> **EXERCISE**
Would you return the lines between the one holding "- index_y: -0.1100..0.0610" and the one holding "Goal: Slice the", inclusive, and only those, exactly as they stand in the listing below?
▽
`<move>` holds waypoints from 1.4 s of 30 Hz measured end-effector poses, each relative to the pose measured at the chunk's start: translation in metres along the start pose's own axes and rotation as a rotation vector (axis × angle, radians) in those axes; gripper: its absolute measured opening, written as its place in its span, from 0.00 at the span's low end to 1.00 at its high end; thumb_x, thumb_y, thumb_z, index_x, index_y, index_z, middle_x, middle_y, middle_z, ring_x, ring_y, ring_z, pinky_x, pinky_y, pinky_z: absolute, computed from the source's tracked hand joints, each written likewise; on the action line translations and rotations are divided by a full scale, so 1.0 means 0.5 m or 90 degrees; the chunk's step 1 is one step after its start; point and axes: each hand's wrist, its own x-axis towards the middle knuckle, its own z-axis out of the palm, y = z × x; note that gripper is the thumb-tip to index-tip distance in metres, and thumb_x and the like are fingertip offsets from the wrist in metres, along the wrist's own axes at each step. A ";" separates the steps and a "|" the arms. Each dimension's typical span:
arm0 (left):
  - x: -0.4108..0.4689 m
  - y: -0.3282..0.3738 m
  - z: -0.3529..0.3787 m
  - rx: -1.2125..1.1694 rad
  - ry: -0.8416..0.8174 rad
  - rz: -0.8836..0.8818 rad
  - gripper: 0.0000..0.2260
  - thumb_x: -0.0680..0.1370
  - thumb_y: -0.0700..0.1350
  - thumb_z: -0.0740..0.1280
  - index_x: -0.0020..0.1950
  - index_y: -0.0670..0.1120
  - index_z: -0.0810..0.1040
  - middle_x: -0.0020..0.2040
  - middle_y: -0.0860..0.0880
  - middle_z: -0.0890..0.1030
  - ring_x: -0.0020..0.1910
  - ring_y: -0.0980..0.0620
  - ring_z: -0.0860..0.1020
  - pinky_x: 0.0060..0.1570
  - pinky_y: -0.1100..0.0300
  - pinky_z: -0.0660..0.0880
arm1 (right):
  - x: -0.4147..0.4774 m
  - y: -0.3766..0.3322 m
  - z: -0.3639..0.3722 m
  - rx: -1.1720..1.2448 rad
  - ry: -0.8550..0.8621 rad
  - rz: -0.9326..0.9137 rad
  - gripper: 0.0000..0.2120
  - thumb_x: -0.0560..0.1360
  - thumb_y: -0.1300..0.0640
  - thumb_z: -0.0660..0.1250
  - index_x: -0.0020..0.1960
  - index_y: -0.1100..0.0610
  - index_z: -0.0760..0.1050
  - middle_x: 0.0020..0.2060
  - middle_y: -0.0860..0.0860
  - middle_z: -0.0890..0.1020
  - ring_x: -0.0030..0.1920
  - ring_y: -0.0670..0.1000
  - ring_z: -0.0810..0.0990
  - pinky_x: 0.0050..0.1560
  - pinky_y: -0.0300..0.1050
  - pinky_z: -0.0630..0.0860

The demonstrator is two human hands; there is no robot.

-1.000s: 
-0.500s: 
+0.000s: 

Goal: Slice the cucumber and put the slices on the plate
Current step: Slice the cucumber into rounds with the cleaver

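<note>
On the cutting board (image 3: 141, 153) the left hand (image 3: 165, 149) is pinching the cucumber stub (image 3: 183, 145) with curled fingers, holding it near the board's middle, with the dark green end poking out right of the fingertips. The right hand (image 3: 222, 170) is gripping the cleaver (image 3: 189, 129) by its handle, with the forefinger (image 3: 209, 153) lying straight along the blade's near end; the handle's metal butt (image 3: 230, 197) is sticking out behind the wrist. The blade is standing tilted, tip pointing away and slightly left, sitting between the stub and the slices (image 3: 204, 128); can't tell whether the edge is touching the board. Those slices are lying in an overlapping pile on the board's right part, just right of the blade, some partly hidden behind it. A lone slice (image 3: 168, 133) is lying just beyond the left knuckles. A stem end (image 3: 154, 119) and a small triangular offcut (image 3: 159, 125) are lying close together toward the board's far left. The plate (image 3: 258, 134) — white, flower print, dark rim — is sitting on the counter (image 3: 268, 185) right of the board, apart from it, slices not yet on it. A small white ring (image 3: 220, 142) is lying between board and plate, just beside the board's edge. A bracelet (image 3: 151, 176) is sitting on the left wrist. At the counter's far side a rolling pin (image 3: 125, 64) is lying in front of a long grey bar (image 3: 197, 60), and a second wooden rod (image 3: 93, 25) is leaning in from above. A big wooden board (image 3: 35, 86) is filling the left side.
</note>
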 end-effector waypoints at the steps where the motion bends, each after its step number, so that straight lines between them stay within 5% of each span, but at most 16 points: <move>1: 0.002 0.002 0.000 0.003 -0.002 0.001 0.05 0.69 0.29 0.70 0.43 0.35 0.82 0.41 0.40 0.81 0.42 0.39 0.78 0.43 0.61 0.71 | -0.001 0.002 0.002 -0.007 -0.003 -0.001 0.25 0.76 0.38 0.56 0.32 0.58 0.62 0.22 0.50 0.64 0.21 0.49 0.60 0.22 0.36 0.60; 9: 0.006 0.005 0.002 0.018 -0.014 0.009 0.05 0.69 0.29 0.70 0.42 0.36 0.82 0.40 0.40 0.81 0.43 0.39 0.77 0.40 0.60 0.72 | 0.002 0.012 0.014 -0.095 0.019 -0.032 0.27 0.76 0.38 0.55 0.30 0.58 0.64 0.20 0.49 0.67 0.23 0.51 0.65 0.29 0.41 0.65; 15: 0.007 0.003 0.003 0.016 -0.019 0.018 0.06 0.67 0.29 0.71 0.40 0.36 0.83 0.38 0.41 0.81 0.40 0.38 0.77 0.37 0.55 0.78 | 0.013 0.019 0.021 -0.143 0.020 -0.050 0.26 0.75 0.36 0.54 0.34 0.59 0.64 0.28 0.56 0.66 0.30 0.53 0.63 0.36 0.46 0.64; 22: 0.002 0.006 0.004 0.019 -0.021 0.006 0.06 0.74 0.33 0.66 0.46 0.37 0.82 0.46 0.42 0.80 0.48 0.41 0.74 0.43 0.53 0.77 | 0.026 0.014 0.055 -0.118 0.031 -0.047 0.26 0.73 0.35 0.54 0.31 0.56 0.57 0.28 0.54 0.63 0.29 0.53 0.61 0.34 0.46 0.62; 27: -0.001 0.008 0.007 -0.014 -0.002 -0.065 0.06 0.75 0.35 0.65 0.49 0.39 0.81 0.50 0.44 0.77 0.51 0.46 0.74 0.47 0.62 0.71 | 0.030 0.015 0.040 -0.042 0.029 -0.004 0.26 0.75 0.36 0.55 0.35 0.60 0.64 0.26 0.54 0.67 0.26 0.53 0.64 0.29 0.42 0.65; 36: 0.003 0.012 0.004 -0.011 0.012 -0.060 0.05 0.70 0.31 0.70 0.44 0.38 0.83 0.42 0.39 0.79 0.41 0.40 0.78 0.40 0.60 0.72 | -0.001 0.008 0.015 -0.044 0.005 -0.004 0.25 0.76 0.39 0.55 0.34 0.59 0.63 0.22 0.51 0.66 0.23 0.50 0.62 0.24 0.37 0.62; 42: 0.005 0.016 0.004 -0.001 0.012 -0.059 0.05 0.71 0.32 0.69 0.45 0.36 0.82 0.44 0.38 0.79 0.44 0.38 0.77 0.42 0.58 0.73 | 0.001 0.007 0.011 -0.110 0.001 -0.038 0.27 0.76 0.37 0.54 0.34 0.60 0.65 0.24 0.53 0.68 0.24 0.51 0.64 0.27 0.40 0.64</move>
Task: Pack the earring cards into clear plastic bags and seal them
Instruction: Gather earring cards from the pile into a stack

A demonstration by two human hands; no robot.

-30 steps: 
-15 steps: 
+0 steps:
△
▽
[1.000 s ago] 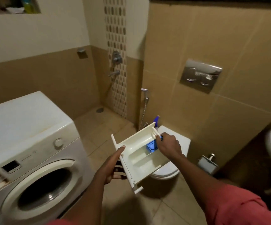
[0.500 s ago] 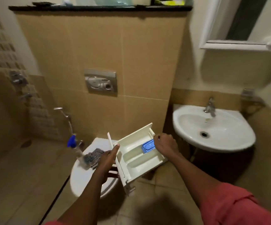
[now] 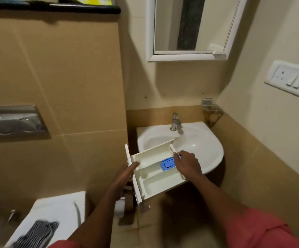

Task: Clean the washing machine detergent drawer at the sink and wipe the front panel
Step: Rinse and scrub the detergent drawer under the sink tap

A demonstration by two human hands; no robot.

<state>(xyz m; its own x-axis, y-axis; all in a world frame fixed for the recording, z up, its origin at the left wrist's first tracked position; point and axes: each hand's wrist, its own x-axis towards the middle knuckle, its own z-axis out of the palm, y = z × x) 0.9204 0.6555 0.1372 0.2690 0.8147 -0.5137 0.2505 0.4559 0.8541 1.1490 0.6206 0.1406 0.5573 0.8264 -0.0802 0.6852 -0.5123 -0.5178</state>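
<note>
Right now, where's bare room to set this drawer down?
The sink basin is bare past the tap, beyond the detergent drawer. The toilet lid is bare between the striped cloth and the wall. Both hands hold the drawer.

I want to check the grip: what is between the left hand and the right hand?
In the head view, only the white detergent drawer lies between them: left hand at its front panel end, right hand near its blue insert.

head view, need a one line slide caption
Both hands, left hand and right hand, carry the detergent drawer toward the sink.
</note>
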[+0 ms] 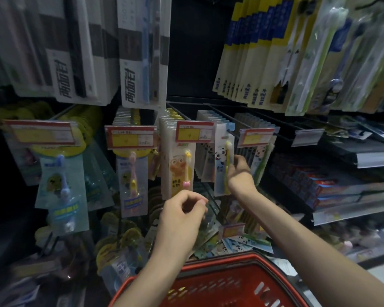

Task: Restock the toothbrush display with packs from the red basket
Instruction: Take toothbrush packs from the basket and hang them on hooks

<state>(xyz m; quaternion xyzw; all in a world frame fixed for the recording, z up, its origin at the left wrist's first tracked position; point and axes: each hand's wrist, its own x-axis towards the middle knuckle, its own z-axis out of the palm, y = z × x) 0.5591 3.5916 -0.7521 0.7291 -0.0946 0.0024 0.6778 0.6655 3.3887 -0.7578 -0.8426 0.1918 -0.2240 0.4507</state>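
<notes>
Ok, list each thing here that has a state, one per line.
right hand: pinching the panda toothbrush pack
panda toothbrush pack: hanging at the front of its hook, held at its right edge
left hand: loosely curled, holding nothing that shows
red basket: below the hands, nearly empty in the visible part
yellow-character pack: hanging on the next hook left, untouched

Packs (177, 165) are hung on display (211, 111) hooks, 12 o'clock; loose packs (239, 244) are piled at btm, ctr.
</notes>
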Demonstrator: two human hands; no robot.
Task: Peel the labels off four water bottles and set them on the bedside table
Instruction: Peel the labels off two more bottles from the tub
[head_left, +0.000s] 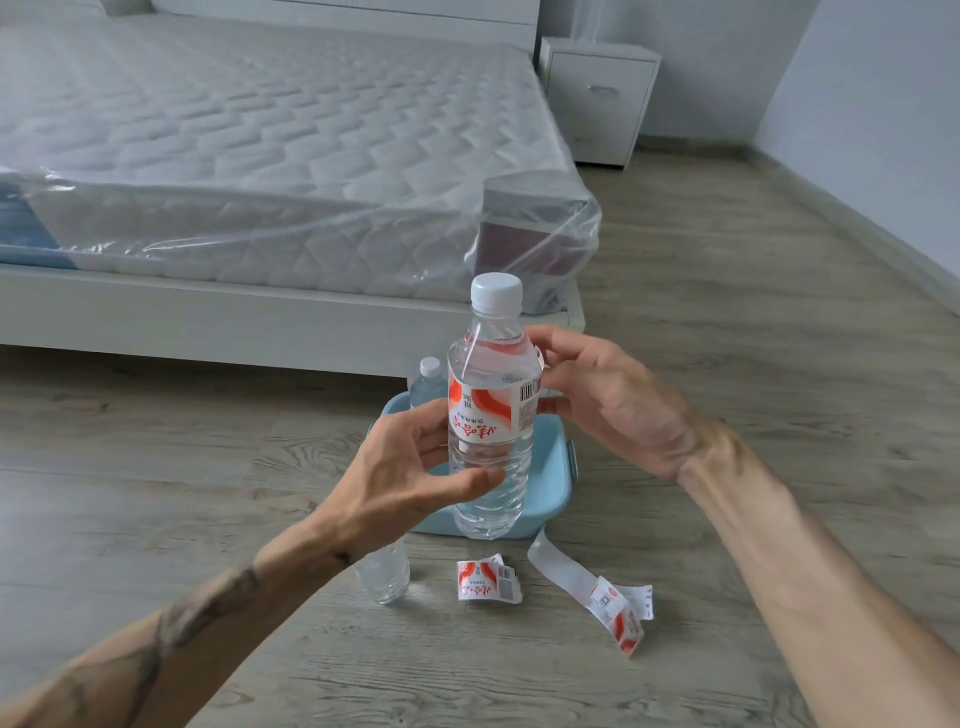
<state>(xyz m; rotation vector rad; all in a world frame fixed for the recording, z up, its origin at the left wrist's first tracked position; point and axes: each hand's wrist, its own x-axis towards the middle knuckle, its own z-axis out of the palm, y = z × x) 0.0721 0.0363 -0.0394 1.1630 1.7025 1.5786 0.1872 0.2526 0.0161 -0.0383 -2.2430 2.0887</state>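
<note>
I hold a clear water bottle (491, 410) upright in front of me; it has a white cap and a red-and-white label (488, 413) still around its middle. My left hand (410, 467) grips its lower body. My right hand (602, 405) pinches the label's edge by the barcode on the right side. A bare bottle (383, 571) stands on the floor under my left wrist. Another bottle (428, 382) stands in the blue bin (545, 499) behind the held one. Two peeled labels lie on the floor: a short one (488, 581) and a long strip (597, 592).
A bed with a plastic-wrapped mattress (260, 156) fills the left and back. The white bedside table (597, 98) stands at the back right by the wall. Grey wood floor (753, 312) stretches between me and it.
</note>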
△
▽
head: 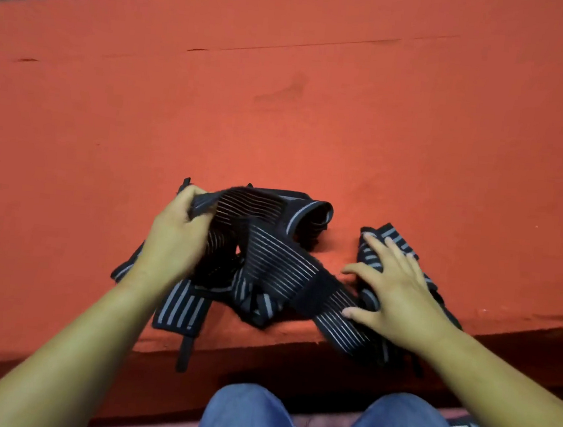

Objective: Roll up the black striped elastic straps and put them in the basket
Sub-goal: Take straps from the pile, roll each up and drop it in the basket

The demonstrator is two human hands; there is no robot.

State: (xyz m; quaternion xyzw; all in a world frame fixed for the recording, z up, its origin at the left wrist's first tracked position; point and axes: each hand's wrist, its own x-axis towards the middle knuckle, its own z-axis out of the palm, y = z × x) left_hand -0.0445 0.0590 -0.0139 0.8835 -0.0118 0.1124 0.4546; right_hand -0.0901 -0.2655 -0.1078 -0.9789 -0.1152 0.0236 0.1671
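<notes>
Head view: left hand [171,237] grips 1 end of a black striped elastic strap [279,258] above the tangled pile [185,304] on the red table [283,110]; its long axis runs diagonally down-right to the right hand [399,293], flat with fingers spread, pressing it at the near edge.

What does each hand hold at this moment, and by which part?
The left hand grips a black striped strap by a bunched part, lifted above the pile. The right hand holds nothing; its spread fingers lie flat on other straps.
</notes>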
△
> **RESPONSE AREA**
  - index_y: -0.1100..0.0610
  - index_z: -0.0760..0.1050
  - middle_x: 0.0020..0.2060
  - middle_y: -0.0860..0.0860
  - middle_z: -0.0890..0.1020
  - ring_x: -0.0030..0.1920
  - ring_y: -0.0670..0.1000
  - ring_z: -0.0810..0.0990
  - pinky_x: 0.0050..0.1560
  - pinky_y: -0.0300..0.1050
  - pinky_z: -0.0630..0.0860

The demonstrator is two human hands; there is no robot.

-1.000s: 
-0.500s: 
+0.000s: 

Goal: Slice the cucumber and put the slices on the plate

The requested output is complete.